Work task:
The sole answer should be the number of lines in the material below that hold "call".

Task input:

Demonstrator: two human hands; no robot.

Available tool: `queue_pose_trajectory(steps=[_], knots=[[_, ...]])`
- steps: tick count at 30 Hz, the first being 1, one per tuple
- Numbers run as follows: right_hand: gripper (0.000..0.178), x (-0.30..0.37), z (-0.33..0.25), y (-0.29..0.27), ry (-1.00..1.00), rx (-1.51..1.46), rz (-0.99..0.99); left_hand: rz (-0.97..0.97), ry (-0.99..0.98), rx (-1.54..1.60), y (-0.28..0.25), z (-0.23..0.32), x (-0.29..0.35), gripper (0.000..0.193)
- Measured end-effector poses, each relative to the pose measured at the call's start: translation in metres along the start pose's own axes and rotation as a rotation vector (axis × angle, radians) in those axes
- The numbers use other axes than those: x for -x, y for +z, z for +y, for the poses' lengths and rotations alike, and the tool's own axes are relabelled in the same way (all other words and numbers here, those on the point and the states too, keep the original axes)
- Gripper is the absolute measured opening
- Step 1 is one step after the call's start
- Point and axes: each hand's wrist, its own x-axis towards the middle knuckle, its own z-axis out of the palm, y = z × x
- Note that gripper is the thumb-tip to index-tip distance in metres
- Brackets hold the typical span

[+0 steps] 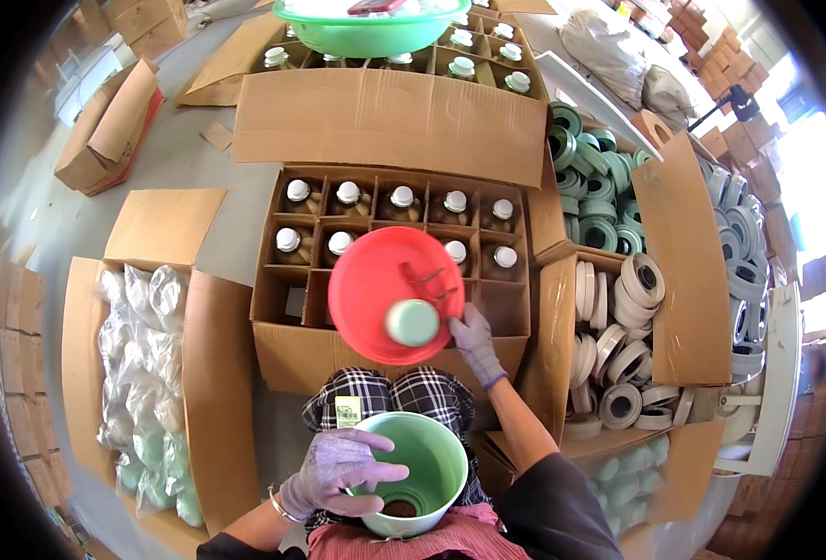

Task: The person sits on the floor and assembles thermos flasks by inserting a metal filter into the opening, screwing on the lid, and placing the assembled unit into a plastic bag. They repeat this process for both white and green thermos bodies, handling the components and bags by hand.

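Note:
My right hand point(476, 345), in a pale purple glove, grips the right edge of a red plastic basin point(366, 289). In that basin sit a round mint-green piece point(413, 322) and a few thin dark strips point(422, 277). A mint-green container point(443, 457) stands in my lap, with something brown at its bottom. Over its opening, at the left rim, is my left hand point(350, 471), also gloved; its fingers are spread and nothing shows between them. Under the basin, a divided carton point(315, 347) holds several white-capped bottles point(403, 197), partly covered by it.
Farther away, a second bottle carton point(390, 117) carries a green basin point(362, 35). On the left stands a box of plastic-wrapped pieces point(152, 345). At right are boxes of green rings point(600, 201) and white rings point(618, 408), with raised cardboard flaps point(679, 271).

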Motion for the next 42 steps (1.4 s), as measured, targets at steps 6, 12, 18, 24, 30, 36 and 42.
queue_pose_trajectory(steps=[6,12,18,24,30,36,42], knots=[[0.039,-0.044,-0.019,-0.029,0.142,0.04,-0.169,0.096,0.014,-0.058,0.004,-0.003,-0.003,0.043],[0.057,-0.146,0.036,-0.08,-0.104,0.739,0.124,0.122,-0.001,-0.15,0.013,0.012,-0.025,0.046],[0.054,-0.14,0.017,-0.095,-0.258,0.748,0.043,0.153,-0.152,0.066,0.009,0.012,-0.027,0.048],[0.046,-0.031,-0.102,-0.187,-0.518,0.591,0.342,0.259,-0.442,0.371,-0.009,0.007,-0.054,0.051],[0.022,0.084,-0.137,-0.184,-0.16,-0.657,0.224,0.454,-0.398,0.525,-0.015,-0.032,-0.091,0.092],[0.032,0.149,-0.158,-0.118,-0.064,-1.025,-0.098,0.478,-0.139,0.272,-0.047,0.051,-0.092,0.089],[0.035,0.177,-0.14,-0.102,-0.471,-0.543,-0.369,0.347,-0.24,0.189,-0.082,0.091,-0.073,0.084]])
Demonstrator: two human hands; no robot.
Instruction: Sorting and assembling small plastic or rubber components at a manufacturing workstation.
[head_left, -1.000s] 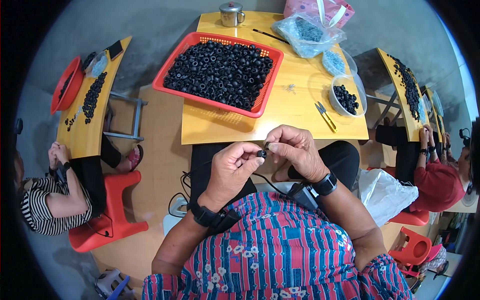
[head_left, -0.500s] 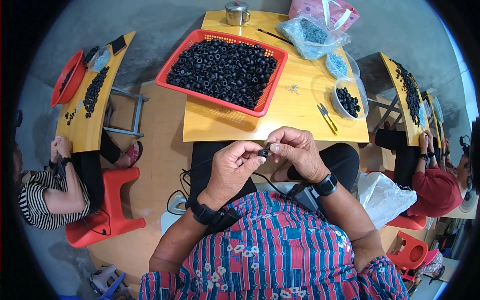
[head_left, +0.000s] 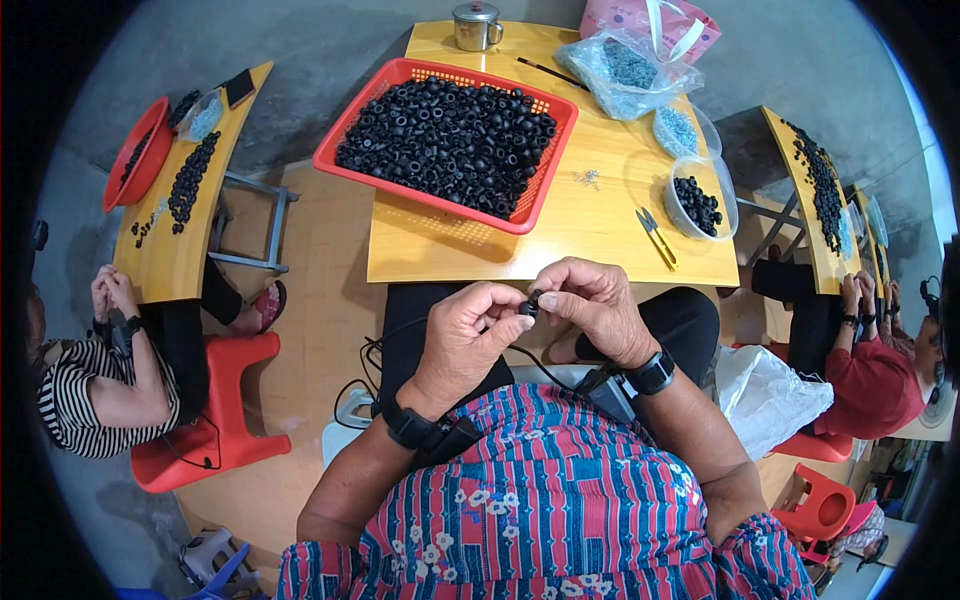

Reply:
2